The new government procurement policy is part of a broader pattern of predatory and mercantilist economics pursued by Beijing. Far from being an isolated incident, this measure is a concrete example of how China uses economic leverage to achieve geopolitical goals and global hegemony.

The Chinese economic model, based on state capitalism, allows the Chinese Communist Party (CCP) to direct resources and enterprises (both state-owned and private) toward strategic objectives, even at the cost of distorting international trade rules. The goal is not only to modernize industries but also to implement the "Dual Circulation" strategy, which aims for self-sufficiency in resources and technology, and reduced reliance on the West.

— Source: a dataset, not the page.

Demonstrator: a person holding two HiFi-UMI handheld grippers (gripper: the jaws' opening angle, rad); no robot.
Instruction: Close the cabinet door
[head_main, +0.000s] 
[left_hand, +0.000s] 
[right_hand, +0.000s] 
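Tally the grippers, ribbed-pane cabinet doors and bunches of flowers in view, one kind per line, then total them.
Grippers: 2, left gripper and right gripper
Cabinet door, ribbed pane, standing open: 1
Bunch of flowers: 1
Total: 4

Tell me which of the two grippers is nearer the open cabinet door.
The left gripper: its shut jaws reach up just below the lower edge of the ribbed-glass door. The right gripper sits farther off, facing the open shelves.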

Tactics of Economic "Liminal Warfare" and Predatory Mercantilism

One of the central tactics of this "warfare on the limits" (or Liminal Warfare) is the tightening or limiting of access to the domestic market for foreign companies, as exemplified by the new procurement rules. These are complemented by other distorting practices that complete the picture of Chinese predatory mercantilism:

  • Illicit Acquisition of Intellectual Property (IP): Beijing uses various means (industrial espionage, forced joint ventures, localization requirements) to illicitly acquire vast amounts of foreign Intellectual Property (IP) and technology. This accelerates domestic innovation at zero cost to Chinese companies.

  • Currency Manipulation: Although less evident in recent years, currency manipulation is employed to gain an unfair price advantage in foreign markets, making Chinese exports more competitive.

  • Subsidies and Unfair Advantages: The provision of massive subsidies and market benefits to State-Owned Enterprises (SOEs) and "national champions" creates an uneven playing field for FIEs.

  • Localization Coercion: By imposing strict thresholds for local content and key process origins (as in the procurement rules), China forces FIEs to transfer technology and know-how within its borders.


The "Hidden Cost" for the West

These market-limiting and predatory mercantilist policies are not accidental. They are the cause of the "China shock" the West has experienced in recent decades: job losses, critical dependence on supply chains controlled by Beijing, and the transfer of industrial and technological capabilities.

In conclusion, the new procurement rule, while formally non-discriminatory regarding company origin, is de facto further confirmation of China's strategy to use economic leverage to enforce self-sufficiency and limit access to vital markets for foreign competitors, all within a framework of unfair and predatory trade practices. Foreign companies wishing to compete have no choice but to accept Beijing's terms and deepen their integration (and effectively their dependence) into its regulated production system.